Ero anche intossicata di eroina e la mia vita giostrava intorno alla ricerca ossessiva del denaro e lo stare male, delle carenze.
Mi svegliavo in un bagno di sudore, nausea, dissenteria e il pensiero fisso ai soldi.
Come trovarli, dove trovarli. Una vita tutta incentrata sul buco e la sua attesa fatta di paure, ansie, incertezze. E trovare lo spacciatore giusto, quello che non ti fa il bidone, quello che ce l'ha buona.
Durante i periodi di infognatura ero assai depressa, non avevo più voglia di niente fatta eccezione che l'ago in vena.

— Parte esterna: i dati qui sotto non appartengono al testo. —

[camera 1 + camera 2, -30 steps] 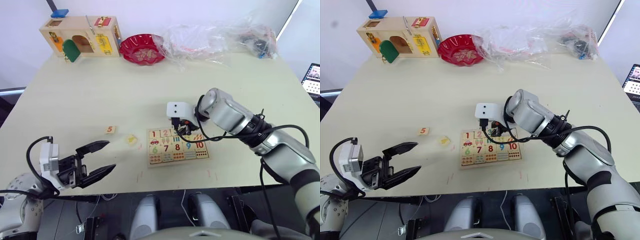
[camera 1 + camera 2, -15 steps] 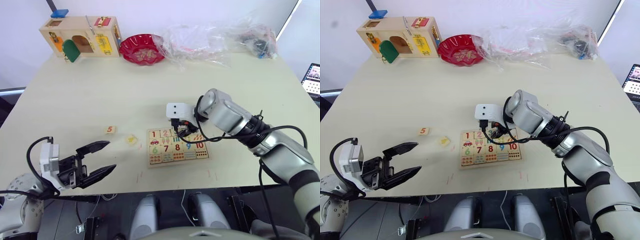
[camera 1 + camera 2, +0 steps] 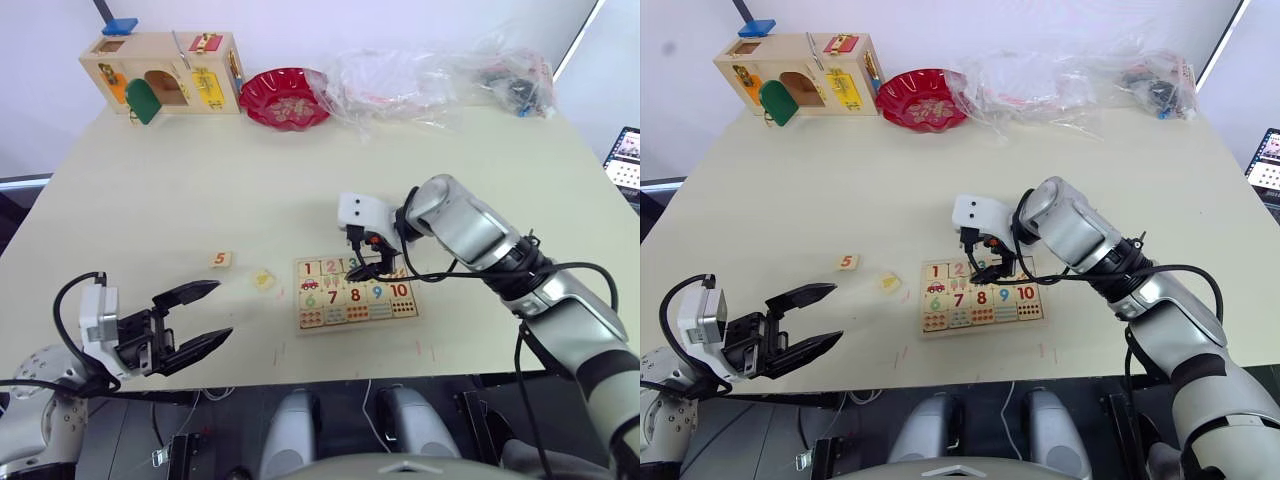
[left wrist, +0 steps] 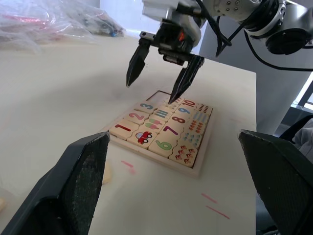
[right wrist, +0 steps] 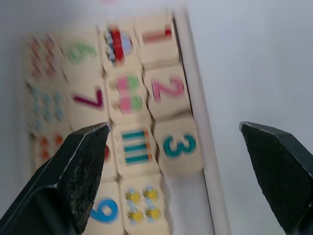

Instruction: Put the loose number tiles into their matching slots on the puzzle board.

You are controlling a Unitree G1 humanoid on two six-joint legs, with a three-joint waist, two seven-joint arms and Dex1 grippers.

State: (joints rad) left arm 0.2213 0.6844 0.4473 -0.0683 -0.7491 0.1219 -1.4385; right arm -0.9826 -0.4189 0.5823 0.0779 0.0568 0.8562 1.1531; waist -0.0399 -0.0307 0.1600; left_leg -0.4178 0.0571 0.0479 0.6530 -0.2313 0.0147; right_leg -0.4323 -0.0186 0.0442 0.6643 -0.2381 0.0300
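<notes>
The puzzle board (image 3: pixel 357 323) lies near the table's front, right of centre. Tiles 1 (image 5: pixel 155 36), 2 (image 5: pixel 168 90) and 3 (image 5: pixel 178 147) sit in its upper row, and the slots (image 5: pixel 188 200) beyond the 3 are bare. My right gripper (image 3: pixel 368 265) hangs open just above that row with nothing between its fingers (image 4: pixel 134 63). Two loose number tiles lie left of the board: the orange 5 (image 3: pixel 220 260) and one with a yellow mark (image 3: pixel 263 279). My left gripper (image 3: pixel 222 311) is open and empty, low near the front left edge.
A wooden box with coloured doors (image 3: pixel 165 70), a red bowl (image 3: pixel 285 97) and crumpled plastic bags (image 3: pixel 430 75) line the far edge. A screen (image 3: pixel 625 160) shows past the right edge. Bare tabletop (image 3: pixel 200 190) spreads between the board and those things.
My right gripper has opened and lifted a little off the board's upper row, leaving the 3 tile in its slot. The left arm has not moved.
</notes>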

Anche per il bere è stato un cammino duro e travagliato.
Dapprima negato come problema poi visto in tutto il suo orrore.
Piegata in due a vomitare il nulla che si placava solo bevendo e poi ancora bevendo.
Ricordo che aspettavo, alle sette della mattina, il rumore della saracinesca del negozio di fronte che si apriva per precipitarmi, barcollando, a comprare un paio di cartoni.
Così passa la nausea, passa il tremore e si può continuare la giornata nella ricerca di altri soldi e di altro alcol.
Anche in questo periodo la depressione era assai forte.
Non mi muovevo da casa, anzi dal letto, chiedendomi che ne sarebbe stato di me.
Finchè non sono rimasta bloccata su una sedia a rotelle per una polinevrite a causa dell'alcol.
Mi sono sentita sollevata che qualcuno si prendesse cura di me, lasciando tutti i problemi alle spalle.
La lenta, monotona vita dell'ospedale mi cullava come un balsamo dopo tanta sofferenza e momenti critici.
Bisogna trovare la forza di riappropriarsi della propria vita, dei propri affetti e sentimenti e andare avanti, nel bene e nel male, sottraendosi alle lusinghe delle sostanze e dei farmaci. Che tanto non risolvono nulla, anzi peggiorano la situazione e sei sempre punto a capo.
Oggi guardo con un certo distacco tutto ciò perchè ho trovato un maggior equilibrio e serenità con me stessa e il coraggio di guardare avanti con determinazione e fermezza.